Roy Peter Clark, the extraordinary writing coach at the Poynter Institute, wrote a lament for the loss of the great game story last week.
Clark (whose 50 tools for writing is the best thing I've read about news writing), reacting to the insane Blue Jays-Rangers game last week (the one with the Bat Flip), wrote that he was looking for a great, memorable game story to match the great, memorable game. - or more accurately, a great lede. "I’ve never met a great game story that didn’t have a great lead."
Clark evokes the great Red Smith lede from the Bobby Thompson Home Run (Now it is done. Now the story ends. And there is no way to tell it. The art of fiction is dead.) and the Shirley Poivch lede on Don Larsen's perfect game (The million-to-one shot came in. Hell froze over. A month of Sundays hit the calendar. Don Larsen today pitched a no-hit, no-run, no-man-reach first game in a World Series) and examined some of the better ledes from last week's game.
It's an unfair comparison. Those ledes are the best ever in sports writing - it's like saying a band's song is good, but man, the Beatles wrote "Let it Be" and the Stones wrote "Gimme Shelter." Plus, those two games had a singular moment to focus on (Thompson's homer, Larsen's pitching). The Jays-Rangers game had about seven things to focus on.
But Clark's column got me thinking about the state of the game story. From Clark:
The game story has seen better days. It has been worn down by endless replays, the multiple demands of social media, the incursion of data and by a news cycle measured by the nano-second. There are attempts to reduce it to formulas carried out by robo-writing. But then something happens. A big game breaks in and demands attention. Fans see something they have never seen before and want to experience it again and again. Not just the what of the game, but also the why and how.
The state of the game story is one of those topics that pops up periodically in sports journalism circles. I'm not one of those people who thinks we should do away with the game story, even in it's traditional format. As someone who teaches sports journalism, the basic game story is a good core skill to start students on. It's the sports journalism equivalent of playing scales. I think that the game story still serves a really valuable purpose at small town newspapers and for high-school sports coverage. Just because something doesn't work at ESPN or The New York Times doesn't mean it doesn't work across journalism.
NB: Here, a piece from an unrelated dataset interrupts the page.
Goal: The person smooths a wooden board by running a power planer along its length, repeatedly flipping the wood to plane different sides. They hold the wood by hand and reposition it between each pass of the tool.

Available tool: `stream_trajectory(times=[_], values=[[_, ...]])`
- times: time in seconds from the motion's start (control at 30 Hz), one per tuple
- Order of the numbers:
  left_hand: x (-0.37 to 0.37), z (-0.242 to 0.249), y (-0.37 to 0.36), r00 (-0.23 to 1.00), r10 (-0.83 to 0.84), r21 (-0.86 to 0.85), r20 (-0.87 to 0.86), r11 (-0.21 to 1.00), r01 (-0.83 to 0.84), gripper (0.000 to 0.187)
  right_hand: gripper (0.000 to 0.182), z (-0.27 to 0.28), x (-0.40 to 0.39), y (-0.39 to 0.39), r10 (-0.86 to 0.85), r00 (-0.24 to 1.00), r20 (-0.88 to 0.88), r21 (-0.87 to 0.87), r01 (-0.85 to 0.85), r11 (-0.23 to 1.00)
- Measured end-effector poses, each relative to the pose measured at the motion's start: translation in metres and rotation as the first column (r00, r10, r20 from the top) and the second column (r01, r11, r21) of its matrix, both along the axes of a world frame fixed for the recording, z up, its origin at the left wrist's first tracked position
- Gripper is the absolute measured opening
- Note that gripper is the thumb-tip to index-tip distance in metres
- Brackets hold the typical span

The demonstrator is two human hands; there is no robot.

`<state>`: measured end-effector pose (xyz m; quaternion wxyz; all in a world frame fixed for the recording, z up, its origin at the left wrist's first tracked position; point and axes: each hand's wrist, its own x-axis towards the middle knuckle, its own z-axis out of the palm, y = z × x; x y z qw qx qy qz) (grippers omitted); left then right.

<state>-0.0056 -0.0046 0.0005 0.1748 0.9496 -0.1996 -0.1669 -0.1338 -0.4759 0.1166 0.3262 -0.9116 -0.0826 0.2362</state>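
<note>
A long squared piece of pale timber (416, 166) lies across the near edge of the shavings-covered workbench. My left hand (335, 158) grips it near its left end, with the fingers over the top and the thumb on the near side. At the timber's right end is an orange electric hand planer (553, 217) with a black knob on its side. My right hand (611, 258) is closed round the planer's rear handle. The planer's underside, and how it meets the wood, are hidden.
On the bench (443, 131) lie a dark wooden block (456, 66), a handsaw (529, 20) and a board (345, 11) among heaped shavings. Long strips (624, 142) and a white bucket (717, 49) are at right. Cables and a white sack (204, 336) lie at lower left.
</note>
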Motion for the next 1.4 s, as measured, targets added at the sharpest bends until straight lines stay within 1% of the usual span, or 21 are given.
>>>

Plus, I've grown to distrust the cliche that "everyone's already seen the game." I think that's an assumption that's dangerous to make. For every fan who watches every second of the game, who follows live stats and Tweets during the game, there's another who had to work late, or was busy their kid's school and doesn't know what happened. For every die hard fan, there are people like my father and father-in-law, who just want to know who won the game and what happened. I think assuming our audience has a level of knowledge is potentially dangerous.
Far more problematic, for me, is the locked-in, institutionalized way games are covered by most media. The game story-sidebar-notebook-opposing locker room-column model for game coverage is outdated and is, thankfully, starting to evolve (The Buffalo News is doing really interesting things with their Bills coverage).
The game story will always be a part of sports journalism. One thing my dissertation showed was that sports journalism revolves around game coverage - I'd argue that no area of journalism is so intrinsically tied to a part of their coverage as sports journalism is to games. So the game story will not go away. But it may evolve. It may be de-emphasized. The great game story about Toronto-Texas was a fun column written by Joe Posnanski and Michael Schur, that captures the insanity of the game not in a traditional format but in a way that was fun and interesting to read.
But the game story will remain a part of the field. Which means there will be more chances for another all-time lede.